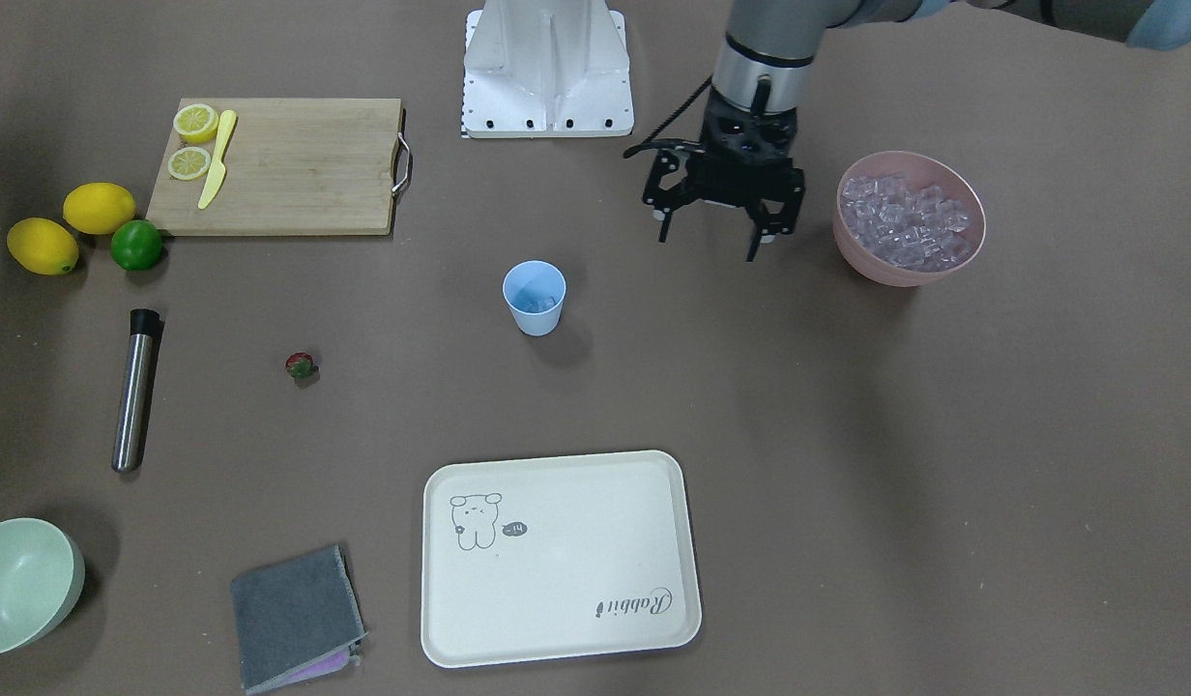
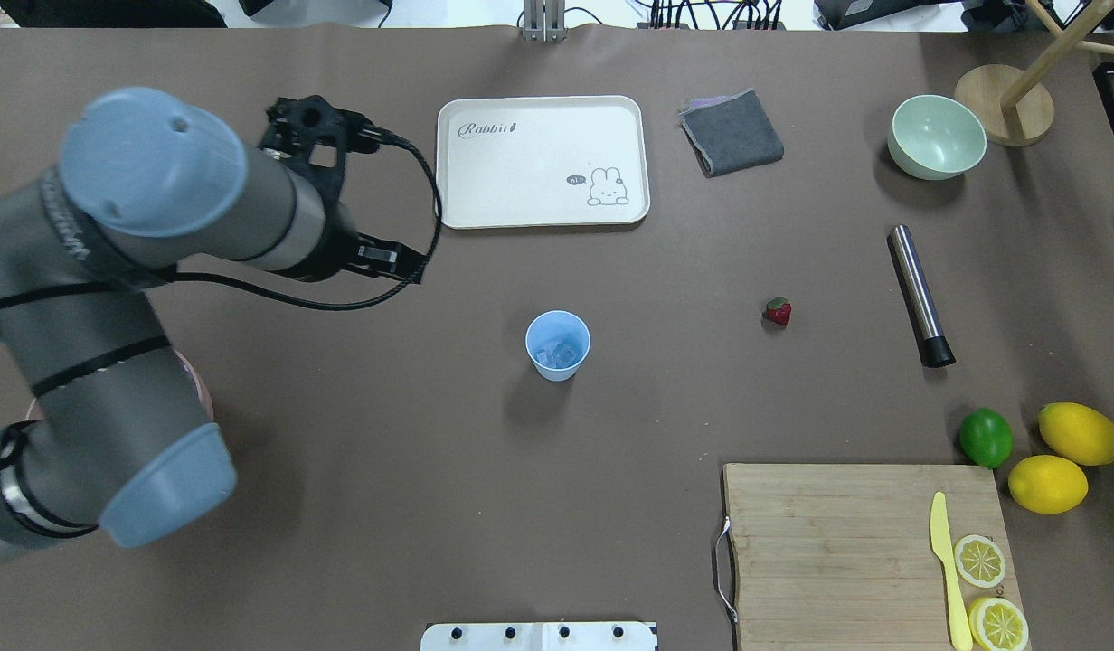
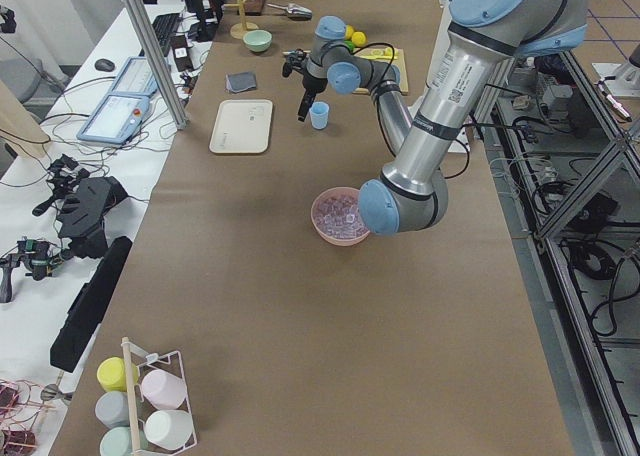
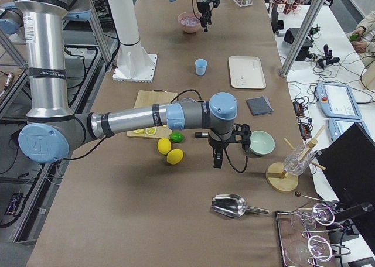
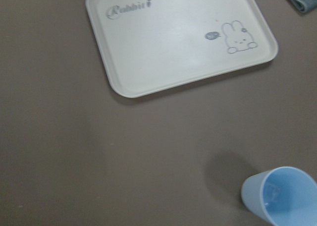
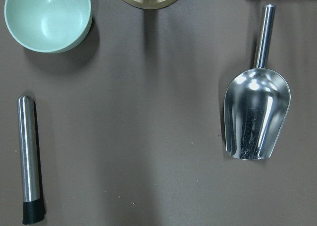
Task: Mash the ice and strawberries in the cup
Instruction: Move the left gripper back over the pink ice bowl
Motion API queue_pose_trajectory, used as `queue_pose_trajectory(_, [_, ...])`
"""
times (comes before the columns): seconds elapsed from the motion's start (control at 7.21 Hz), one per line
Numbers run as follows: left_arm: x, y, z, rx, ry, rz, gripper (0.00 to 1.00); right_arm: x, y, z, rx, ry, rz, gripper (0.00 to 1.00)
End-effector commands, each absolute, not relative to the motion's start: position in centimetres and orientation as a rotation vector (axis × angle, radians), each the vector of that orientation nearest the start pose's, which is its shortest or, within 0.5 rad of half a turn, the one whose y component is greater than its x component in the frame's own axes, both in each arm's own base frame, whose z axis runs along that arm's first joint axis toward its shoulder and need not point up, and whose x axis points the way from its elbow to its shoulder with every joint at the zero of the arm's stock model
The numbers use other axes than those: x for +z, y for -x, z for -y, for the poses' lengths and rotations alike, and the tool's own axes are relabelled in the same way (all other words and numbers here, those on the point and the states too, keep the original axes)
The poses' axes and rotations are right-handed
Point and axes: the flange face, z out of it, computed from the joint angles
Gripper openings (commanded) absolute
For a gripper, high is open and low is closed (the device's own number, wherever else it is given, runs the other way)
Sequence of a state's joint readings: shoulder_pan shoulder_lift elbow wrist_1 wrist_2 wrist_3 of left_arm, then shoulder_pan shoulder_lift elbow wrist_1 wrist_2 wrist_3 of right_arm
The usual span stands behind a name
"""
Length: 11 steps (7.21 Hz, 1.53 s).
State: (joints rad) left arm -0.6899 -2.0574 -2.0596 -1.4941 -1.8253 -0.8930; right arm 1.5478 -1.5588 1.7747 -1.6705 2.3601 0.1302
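Note:
The light-blue cup [image 1: 535, 298] stands upright mid-table and holds a few ice cubes [image 2: 557, 354]; it also shows at the lower right of the left wrist view [image 5: 282, 196]. More ice [image 1: 905, 222] fills a pink bowl [image 1: 881, 266]. The small red strawberry [image 1: 301, 364] lies alone on the table, apart from the cup. My left gripper [image 1: 707, 244] hangs open and empty above the table between the cup and the pink bowl. My right gripper [image 4: 217, 157] shows only in the exterior right view, near the green bowl; I cannot tell whether it is open or shut.
A steel muddler [image 1: 134, 390] lies beyond the strawberry. A cream tray [image 1: 557, 638], a grey cloth [image 1: 291, 614], a pale green bowl [image 1: 20, 585], a cutting board [image 1: 296, 169] with lemon halves and a yellow knife, two lemons and a lime are around. A metal scoop [image 6: 257, 114] lies below the right wrist.

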Motion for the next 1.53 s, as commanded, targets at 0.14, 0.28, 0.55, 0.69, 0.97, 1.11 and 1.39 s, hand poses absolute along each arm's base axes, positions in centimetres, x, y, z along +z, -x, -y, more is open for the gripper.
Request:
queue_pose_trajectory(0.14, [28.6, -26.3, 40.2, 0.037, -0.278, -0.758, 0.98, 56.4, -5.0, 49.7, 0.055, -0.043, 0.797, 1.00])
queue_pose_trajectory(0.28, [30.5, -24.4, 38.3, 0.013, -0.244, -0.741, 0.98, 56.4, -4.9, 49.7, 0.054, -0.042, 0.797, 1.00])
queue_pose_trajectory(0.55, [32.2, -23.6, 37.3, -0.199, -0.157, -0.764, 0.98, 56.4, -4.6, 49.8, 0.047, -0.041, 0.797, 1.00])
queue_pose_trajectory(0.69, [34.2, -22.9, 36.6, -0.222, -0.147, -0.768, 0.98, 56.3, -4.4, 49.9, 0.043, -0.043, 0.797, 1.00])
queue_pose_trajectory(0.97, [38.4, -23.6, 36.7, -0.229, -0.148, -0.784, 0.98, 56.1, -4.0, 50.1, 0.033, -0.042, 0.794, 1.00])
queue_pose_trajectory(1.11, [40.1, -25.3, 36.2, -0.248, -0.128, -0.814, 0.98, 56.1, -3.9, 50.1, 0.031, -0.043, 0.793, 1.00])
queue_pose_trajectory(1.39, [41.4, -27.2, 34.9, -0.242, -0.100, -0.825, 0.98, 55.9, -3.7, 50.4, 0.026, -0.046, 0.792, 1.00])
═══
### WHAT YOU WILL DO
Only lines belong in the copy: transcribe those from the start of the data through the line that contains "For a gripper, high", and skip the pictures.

### YOUR SOLUTION
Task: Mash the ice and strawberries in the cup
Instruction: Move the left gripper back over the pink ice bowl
Motion API queue_pose_trajectory, used as `queue_pose_trajectory(_, [_, ...])`
"""
times (comes before the columns): seconds elapsed from the motion's start (control at 7.21 Hz), one per line
Numbers run as follows: left_arm: x, y, z, rx, ry, rz, gripper (0.00 to 1.00); right_arm: x, y, z, rx, ry, rz, gripper (0.00 to 1.00)
End-effector commands, each absolute, not relative to the motion's start: position in centimetres and orientation as a rotation vector (axis × angle, radians), each the vector of that orientation nearest the start pose's, which is its shortest or, within 0.5 rad of half a turn, the one whose y component is greater than its x component in the frame's own axes, both in each arm's own base frame, whose z axis runs along that arm's first joint axis toward its shoulder and need not point up, and whose x axis points the way from its elbow to its shoulder with every joint at the zero of the arm's stock model
The numbers use other axes than those: x for +z, y for -x, z for -y, for the poses' lengths and rotations alike, and the tool's own axes are relabelled in the same way (all other words and numbers here, those on the point and the states too, keep the original axes)
The poses' axes and rotations are right-handed
Point and axes: the flange face, z out of it, computed from the joint angles
Gripper openings (commanded) absolute
For a gripper, high is open and low is closed (the device's own number, wherever else it is given, runs the other way)

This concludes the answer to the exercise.